* _What you will do_
Return the lines that run from the beginning of the entries to the line holding "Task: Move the", inclusive, and drop the pictures.
============================================================
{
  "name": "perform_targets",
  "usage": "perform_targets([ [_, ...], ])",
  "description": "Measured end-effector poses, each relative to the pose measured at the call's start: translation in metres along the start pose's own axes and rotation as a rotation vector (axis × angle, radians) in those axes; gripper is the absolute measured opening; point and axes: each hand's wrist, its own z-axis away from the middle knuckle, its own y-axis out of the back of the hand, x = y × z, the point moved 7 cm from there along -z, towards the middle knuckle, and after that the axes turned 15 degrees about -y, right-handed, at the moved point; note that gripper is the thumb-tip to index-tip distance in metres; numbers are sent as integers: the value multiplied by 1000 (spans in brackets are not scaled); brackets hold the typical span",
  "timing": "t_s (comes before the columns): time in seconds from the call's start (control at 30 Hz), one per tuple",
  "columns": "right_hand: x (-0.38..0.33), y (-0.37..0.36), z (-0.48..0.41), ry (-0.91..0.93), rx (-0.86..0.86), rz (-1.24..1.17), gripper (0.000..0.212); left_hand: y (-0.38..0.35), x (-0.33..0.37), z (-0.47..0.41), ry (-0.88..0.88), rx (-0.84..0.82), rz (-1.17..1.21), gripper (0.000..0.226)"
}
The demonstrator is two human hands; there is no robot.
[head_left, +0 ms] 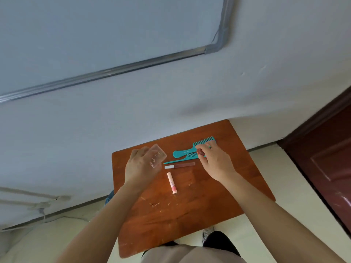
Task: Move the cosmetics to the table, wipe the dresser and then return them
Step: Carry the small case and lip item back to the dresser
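Cosmetics, on orange-brown wooden table (171, 224): brown lip-gloss tube (180, 165), pink balm stick (171, 182), teal plastic combs (182, 153), laid far-centre. Clear flat plastic case (159, 155) is gripped by left hand (141, 166); small dark-red item (200, 152) is pinched by right hand (214, 162), seemingly for setting down.

The right hand (214, 162) covers part of the teal comb (204, 142), and the small dark red thing (200, 152) in its fingers is mostly hidden. The print on the pink tube (171, 182) is too small to read.
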Motion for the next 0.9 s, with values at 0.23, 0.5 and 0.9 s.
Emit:
perform_targets([
  [0.23,46,89,62,-227,319,-77,29,52,70,-45,-377,232,101,44],
  [0.5,153,174,236,-623,732,-88,25,66,247,-57,-721,287,388,43],
  [0.9,302,224,597,-1124,1136,-76,28,68,598,130,-1308,204,707,40],
])
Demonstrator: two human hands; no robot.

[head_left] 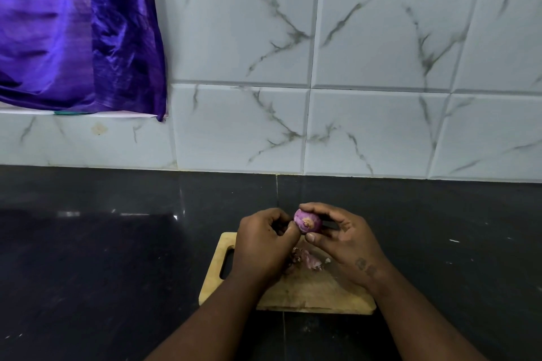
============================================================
* _Reply_
{
  "name": "perform_targets",
  "usage": "perform_targets([ [_, ...], ])",
  "description": "Measured end-effector poses, each relative to the pose measured at the call's start: translation in metres along the start pose's own axes and rotation as a rotation vector (axis × angle, radians) in those axes; gripper is the absolute measured opening; point and axes: each hand's wrist, its own z-axis away from the middle knuckle, its own y-axis out of the back of the hand, x = y × z, the point moved 7 cm from there along -z, towards the middle knuckle, and after that the axes turned 15 degrees about -y, right-handed, at the moved point; note that gripper is the thumb-tip to index-tip distance in metres; numbers are sent as integers: the value multiplied by 1000 (spans in brackets are not scaled); brackets hold the typical span",
  "timing": "t_s (comes before the columns): time in seconds from the call's start (control at 30 Hz), one per tuple",
  "columns": "right_hand: x (-0.38..0.33), y (-0.37..0.36), z (-0.48..0.41), ry (-0.91..0.93), rx (-0.86..0.86), rz (-1.24..1.17), gripper (0.000..0.212); left_hand: y (-0.38..0.35), x (-0.33..0.37), z (-0.47..0.41), ry (-0.88..0.88), rx (-0.84..0.82), rz (-1.17..1.21), gripper (0.000..0.226)"
}
The demonstrator is two human hands; there is no robot.
[head_left, +0 ms] 
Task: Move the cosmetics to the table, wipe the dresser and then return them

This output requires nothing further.